Шрифт:
Интервал:
Закладка:
Когда в хавели появилась новорожденная девочка цвета куркумы, немая махарани оставила своего возлюбленного и вместе с нанятой кормилицей занялась ребенком. Любовь к живой сироте оказалась хлопотней, но теплей придуманной любви.
Короли
Гаури металась между двумя жизнями: дневной и ночной и не принадлежала ни одной из них. Ей нужно было знать, что стало с Бималом, и уедут ли они, наконец, в Нилай. До свадьбы оставались считаные дни.
Она хотела найти любимого, вернуть девочку матери, а жизнь – в прежнее русло. Ночью Гаури вновь оставила дом и решительно пошла на Коннот-плейс, через темную паутину старого города в новый город, построенный англичанами в форме сложных геометрических фигур: окружностей, треугольников и шестигранников. После тесного гнезда Чандни Чоук кварталы этого города пугали простором.
Коннот-плейс белел в мертвой тишине. Гаури прошла под григорианскими колоннами к месту, где ей казалось, находился отель.

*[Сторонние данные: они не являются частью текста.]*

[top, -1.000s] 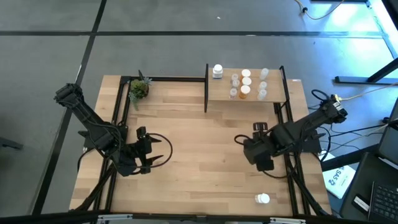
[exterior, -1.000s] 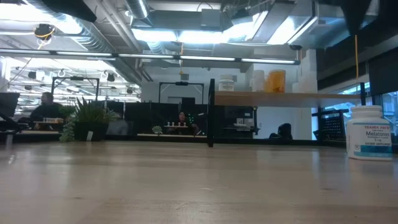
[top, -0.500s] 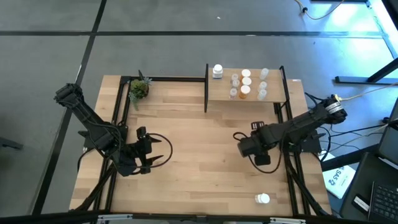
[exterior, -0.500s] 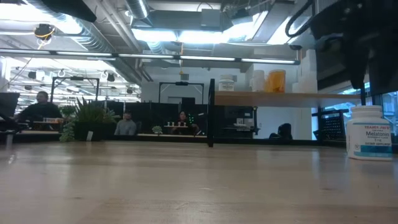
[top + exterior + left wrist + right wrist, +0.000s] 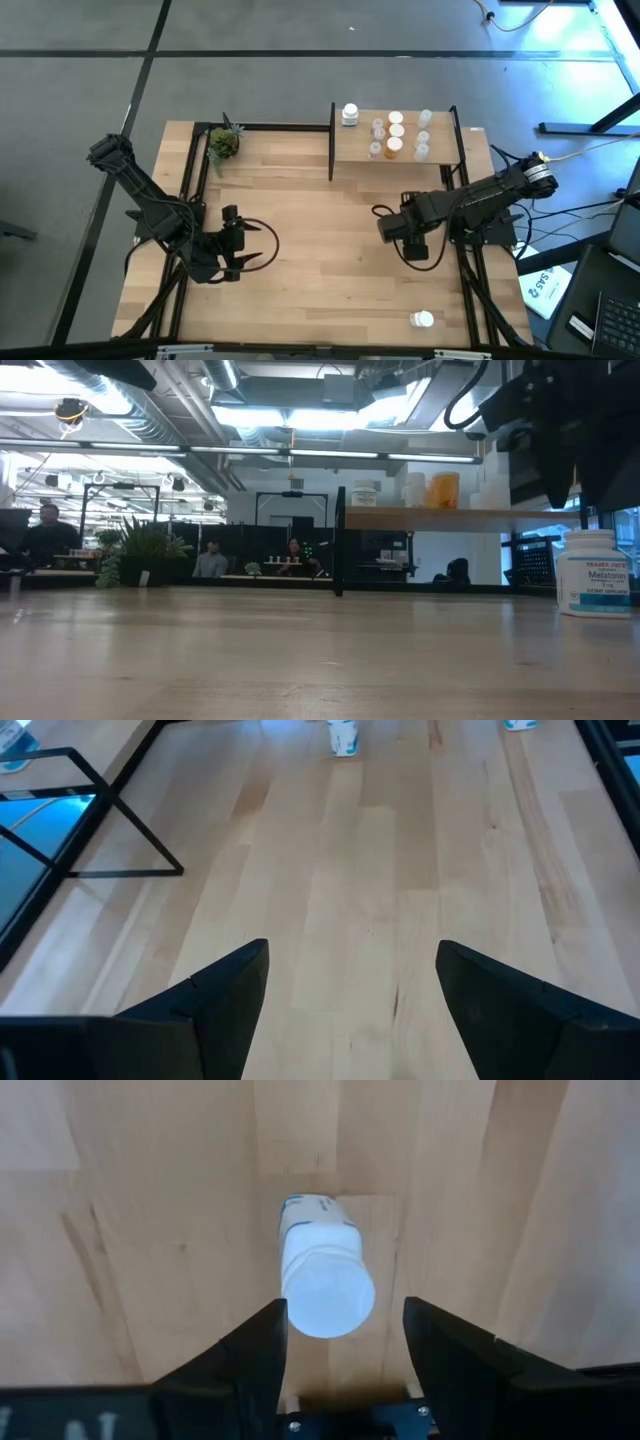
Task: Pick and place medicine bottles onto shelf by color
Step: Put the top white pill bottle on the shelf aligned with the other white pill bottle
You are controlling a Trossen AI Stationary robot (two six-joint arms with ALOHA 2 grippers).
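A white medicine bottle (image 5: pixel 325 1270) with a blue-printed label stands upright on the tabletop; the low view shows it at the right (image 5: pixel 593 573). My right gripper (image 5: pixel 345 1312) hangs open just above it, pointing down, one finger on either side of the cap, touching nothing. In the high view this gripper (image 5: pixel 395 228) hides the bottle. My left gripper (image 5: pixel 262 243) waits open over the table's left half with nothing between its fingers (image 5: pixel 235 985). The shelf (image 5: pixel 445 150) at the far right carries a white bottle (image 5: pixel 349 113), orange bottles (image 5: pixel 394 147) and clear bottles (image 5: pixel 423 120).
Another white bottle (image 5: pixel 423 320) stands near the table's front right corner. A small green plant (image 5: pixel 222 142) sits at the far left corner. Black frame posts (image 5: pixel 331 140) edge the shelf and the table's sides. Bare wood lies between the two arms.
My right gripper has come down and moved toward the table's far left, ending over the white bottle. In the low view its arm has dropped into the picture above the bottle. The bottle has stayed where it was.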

Не горели огни, на полукруглой площади замерла пустая тьма. Двери были закрыты на палку, обмотанную тряпками, а рядом по кругу находились другие безликие двери. У Гаури закружилась голова, она не могла угадать входа в холл. Пошла вдоль бледных зданий Коннот-плейс. Страх бился в сердце изнутри.
Она вернулась на прежнее место, она знала – это здесь, хотя никаких вывесок не было. Стала дергать двери и закричала:
– Эй, откройте! Бимал! Откройте двери!
– Что ты кричишь? – сказал человек из-за колонны. – Теперь в городе правят другие короли. Никого не осталось, даже мальчика-посыльного. Ты их женщина?

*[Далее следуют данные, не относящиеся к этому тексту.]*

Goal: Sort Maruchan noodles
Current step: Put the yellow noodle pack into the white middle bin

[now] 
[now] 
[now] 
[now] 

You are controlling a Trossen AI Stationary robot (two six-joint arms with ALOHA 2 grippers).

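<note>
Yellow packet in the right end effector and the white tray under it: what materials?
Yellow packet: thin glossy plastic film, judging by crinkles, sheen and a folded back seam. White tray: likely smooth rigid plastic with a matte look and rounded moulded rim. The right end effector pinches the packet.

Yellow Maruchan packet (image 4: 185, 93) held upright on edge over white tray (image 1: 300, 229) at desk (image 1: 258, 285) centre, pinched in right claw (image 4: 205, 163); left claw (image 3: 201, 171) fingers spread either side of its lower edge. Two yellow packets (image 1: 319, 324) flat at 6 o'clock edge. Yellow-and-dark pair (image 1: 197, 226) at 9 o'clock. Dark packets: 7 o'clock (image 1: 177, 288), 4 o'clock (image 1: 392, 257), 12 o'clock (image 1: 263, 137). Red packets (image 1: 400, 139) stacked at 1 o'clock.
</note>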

Гаури вскрикнула от ужаса и пошла быстрым шагом, путаясь в тканях. За каждой колонной стояли черные тени.
– Ты их женщина? Их женщина?
Она побежала, груди было больно – вот-вот оторвется, полные ноги некрасиво открылись. Она бежала, пока ее не окружила родная неровная застройка Чандни Чоук, пахнущая гнилью сезона. Гаури обняла стены, и горе осушило ей горло.

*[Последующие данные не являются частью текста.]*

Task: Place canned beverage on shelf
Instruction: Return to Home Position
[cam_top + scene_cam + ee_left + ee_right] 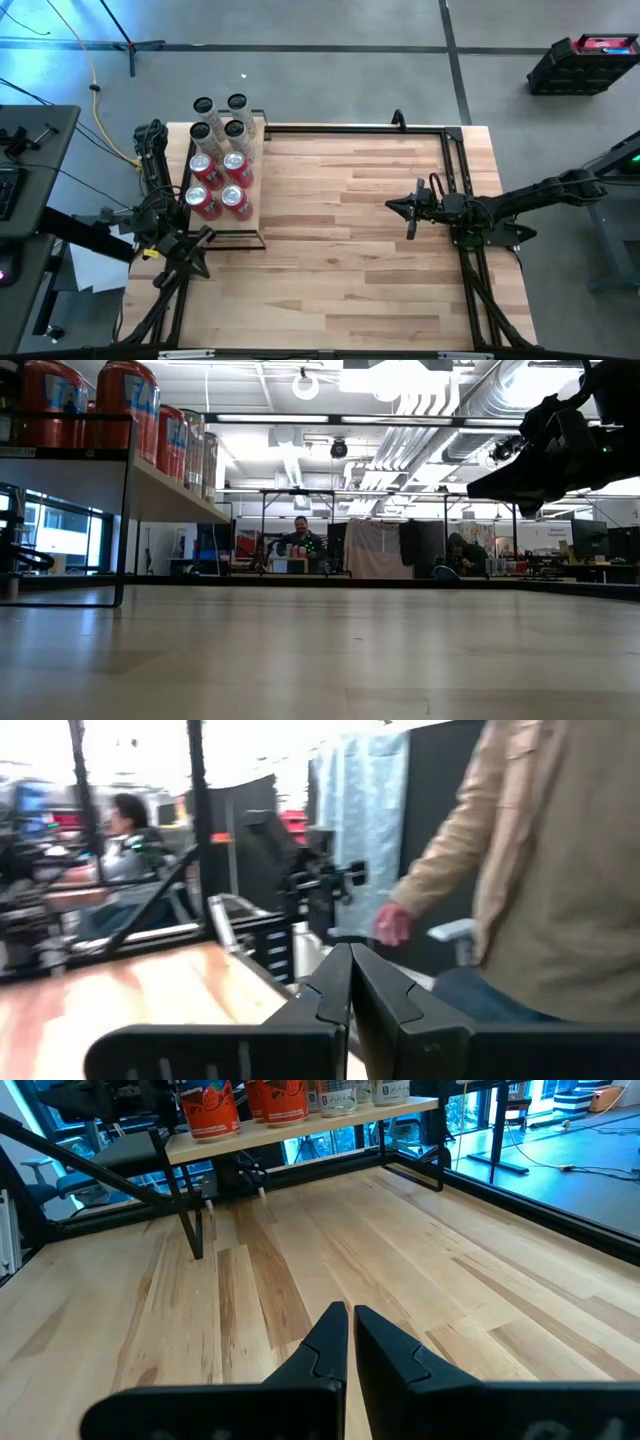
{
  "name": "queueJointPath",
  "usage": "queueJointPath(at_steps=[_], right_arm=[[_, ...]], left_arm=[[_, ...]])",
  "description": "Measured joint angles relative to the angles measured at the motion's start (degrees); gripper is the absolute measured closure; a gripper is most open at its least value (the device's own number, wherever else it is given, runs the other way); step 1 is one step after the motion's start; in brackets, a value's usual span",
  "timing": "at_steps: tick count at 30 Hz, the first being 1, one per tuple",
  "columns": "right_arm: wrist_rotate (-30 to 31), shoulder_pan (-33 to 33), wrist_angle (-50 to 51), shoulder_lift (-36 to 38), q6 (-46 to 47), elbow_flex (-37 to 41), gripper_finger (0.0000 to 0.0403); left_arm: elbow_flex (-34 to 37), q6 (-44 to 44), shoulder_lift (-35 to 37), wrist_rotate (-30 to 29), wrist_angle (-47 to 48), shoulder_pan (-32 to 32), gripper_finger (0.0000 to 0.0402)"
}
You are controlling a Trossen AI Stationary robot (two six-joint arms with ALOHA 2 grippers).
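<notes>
From above, the shelf [256,205] runs along the left side of the table [360,270], with red cans [220,185] and pale cans [220,120] ranked along its length. The left gripper [197,243] sits just beside its near end. The right gripper [410,210] waits mid-table, well apart, pointing at it. Seen level with the table, the cans stand upright on the raised board. The left wrist shows pinched-together, empty fingers [330,992] facing a person's hand [392,923]. The right wrist's fingers are likewise closed and empty, with the shelf ahead.
</notes>
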State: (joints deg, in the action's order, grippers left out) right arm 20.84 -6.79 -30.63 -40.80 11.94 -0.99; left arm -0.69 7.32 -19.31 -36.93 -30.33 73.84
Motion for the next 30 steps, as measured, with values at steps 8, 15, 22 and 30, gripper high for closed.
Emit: queueJointPath(at_steps=[8,15,22,30], right_arm=[[0.0,0.0,0.0,0.0,0.0,0.0,0.0394],[0.0,0.0,0.0,0.0,0.0,0.0,0.0394],[0.0,0.0,0.0,0.0,0.0,0.0,0.0394],[0.0,0.0,0.0,0.0,0.0,0.0,0.0394]], left_arm=[[0.0,0.4,0.0,-3.7,0.0,0.0,0.0401],[0.0,0.3,0.0,-11.1,0.5,0.0,0.0401],[0.0,0.4,0.0,-17.6,0.8,0.0,0.0401],[0.0,0.4,0.0,-18.9,1.0,0.0,0.0401]])
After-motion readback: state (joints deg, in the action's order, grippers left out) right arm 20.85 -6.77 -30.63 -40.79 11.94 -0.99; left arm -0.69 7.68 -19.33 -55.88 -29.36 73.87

Днем во время обеда на телеграфе, нестерпимо страдая, она взяла рикшу и снова поехала на Коннот-плейс. Много голубых, красных и желтых автомобилей стояло на полукруглой площади, кафе и магазин были открыты. Чистильщики обуви сидели на земле. В ресторане южноиндийской кухни возле холла Гаури спросила:
– Сэр, тут по соседству был танцевальный клуб, отель. Что с ним стало?
– Ты перепутала, жемчужина, я пятнадцать лет держу этот ресторан, здесь никогда не было никакого отеля.
Гаури покачнулась, а он повторил шепотом:
– Здесь не было отеля, запомни, девочка, и живи свою жизнь.
Гаури вернулась на телеграф. В тот день телеграммы были тревожными, в основном от военных. Они сообщали семьям, что не приедут, задержатся, возникли дела. Поток их не кончался до вечера. В горах началась война с Китаем из-за тибетских границ. Говорили, Китай напал потому, что Индия предоставила убежище четырнадцатому Далай-ламе. Кровавое восстание против компартии Китая привело многих тибетцев в изгнание.
Дома все были напуганы. Новая няня ходила под сводами арок парсала, укачивала девочку. У той, видно, болел живот, и она беспрерывно кричала. Ветер, заблудившийся в парсале, трепал пеленки девочки. Мамаджи приказала женщинам дома собрать украшения, чтоб наутро сдать их в помощь армии.
Свадьба Гаури была тихой. Ее сине-черные локоны украсили сложным венком-сиргути из маленьких белых цветов, лицо покрыли узором белых точек. Такие же венки и узоры были и у сестер. Гибель солдат в Гималаях окрасила мир бурым. Все хотели, чтоб церемония скорей закончилась.
Теперь, тайные любовники, вы видите на забытой пыльной фотокарточке, как Гаури едва выносит свою печаль, не девушка – последнее дождевое облако. «Я вспоминаю тебя, сундари», – шепчет воздух с бенгальским акцентом. А жених доволен. Он играет человека широких взглядов: взял в жены девушку с очень темной кожей, которая работает на телеграфе. Гаури выходит за него, как героини фильмов тех лет, которые идут замуж не за любовью, а чтобы поддержать героя.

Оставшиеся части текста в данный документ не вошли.